*What the exercise asks:* Pick out every line in the data below that holds "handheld".

(Source records)

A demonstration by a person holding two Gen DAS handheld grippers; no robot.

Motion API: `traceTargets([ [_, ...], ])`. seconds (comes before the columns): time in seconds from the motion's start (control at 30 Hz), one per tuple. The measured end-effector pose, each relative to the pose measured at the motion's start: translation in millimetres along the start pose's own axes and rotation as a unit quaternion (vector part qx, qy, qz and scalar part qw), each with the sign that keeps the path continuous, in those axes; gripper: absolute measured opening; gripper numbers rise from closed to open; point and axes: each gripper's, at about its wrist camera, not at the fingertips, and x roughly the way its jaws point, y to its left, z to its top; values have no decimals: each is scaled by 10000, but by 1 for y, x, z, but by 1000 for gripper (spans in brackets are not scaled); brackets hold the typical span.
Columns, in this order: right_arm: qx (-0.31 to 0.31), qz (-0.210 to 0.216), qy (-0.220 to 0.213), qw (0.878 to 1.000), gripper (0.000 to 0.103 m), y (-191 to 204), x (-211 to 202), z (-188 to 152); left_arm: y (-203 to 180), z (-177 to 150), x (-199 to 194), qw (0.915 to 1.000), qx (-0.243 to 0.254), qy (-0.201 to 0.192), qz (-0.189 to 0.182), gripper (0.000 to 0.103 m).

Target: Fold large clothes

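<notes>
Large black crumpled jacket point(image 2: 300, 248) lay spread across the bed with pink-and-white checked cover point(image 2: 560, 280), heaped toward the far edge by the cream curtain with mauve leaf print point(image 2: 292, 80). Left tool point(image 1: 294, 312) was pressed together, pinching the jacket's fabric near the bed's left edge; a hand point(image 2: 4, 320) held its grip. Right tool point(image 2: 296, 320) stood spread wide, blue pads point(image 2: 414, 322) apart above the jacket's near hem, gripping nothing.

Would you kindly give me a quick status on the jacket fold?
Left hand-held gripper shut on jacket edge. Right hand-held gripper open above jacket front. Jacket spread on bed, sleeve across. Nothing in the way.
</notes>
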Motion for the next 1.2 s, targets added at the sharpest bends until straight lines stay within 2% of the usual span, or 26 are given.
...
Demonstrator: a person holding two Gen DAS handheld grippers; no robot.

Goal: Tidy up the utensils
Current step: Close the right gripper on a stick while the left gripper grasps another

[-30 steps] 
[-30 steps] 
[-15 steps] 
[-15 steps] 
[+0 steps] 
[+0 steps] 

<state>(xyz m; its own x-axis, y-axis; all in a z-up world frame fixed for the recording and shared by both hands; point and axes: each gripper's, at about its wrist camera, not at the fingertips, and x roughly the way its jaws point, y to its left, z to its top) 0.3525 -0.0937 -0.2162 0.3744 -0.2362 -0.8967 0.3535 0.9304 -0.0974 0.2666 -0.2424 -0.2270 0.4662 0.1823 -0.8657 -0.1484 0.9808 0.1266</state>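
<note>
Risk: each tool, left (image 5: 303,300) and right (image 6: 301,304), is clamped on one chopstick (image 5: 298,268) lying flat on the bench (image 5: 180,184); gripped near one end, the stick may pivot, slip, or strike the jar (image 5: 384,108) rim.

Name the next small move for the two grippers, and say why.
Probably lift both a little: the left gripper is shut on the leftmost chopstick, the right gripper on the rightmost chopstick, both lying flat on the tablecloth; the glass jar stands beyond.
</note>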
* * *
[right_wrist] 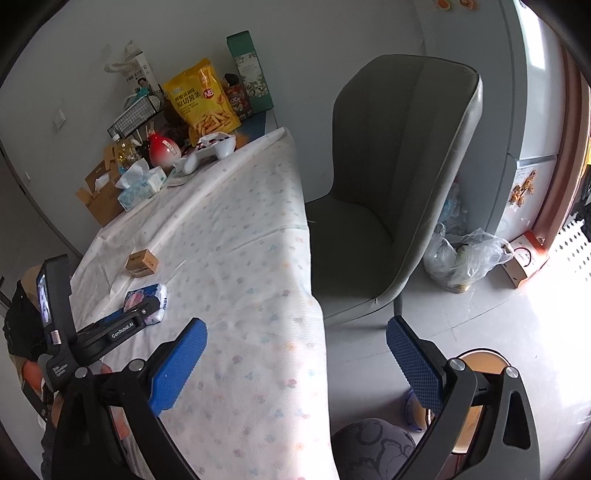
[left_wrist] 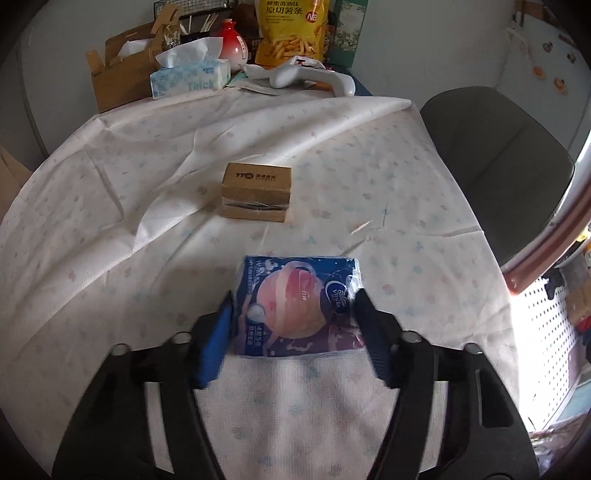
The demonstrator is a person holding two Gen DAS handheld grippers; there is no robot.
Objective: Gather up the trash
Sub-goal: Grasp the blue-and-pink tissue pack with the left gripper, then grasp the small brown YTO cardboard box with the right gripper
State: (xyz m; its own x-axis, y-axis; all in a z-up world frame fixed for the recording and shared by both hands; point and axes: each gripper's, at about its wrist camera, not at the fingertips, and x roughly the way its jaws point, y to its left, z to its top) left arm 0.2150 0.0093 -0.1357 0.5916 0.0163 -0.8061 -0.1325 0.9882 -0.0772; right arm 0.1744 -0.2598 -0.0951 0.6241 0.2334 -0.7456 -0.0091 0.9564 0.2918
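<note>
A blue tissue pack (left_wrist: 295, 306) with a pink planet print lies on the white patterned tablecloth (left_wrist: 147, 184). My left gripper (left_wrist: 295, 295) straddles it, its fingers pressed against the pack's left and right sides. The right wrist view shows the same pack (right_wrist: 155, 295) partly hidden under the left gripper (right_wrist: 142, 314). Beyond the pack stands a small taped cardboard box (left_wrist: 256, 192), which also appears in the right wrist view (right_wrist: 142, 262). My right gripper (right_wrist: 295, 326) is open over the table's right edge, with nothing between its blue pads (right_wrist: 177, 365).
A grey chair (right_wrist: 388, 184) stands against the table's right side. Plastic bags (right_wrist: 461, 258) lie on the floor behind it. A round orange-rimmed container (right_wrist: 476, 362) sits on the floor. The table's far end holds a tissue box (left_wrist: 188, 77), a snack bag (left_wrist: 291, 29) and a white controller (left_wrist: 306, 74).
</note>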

*Exercise output:*
A demonstration by a person holding two Gen DAS handheld grippers; no robot.
Demonstrator: a person holding two Gen DAS handheld grippers; no robot.
The demonstrator is a person holding two Gen DAS handheld grippers; there is no robot.

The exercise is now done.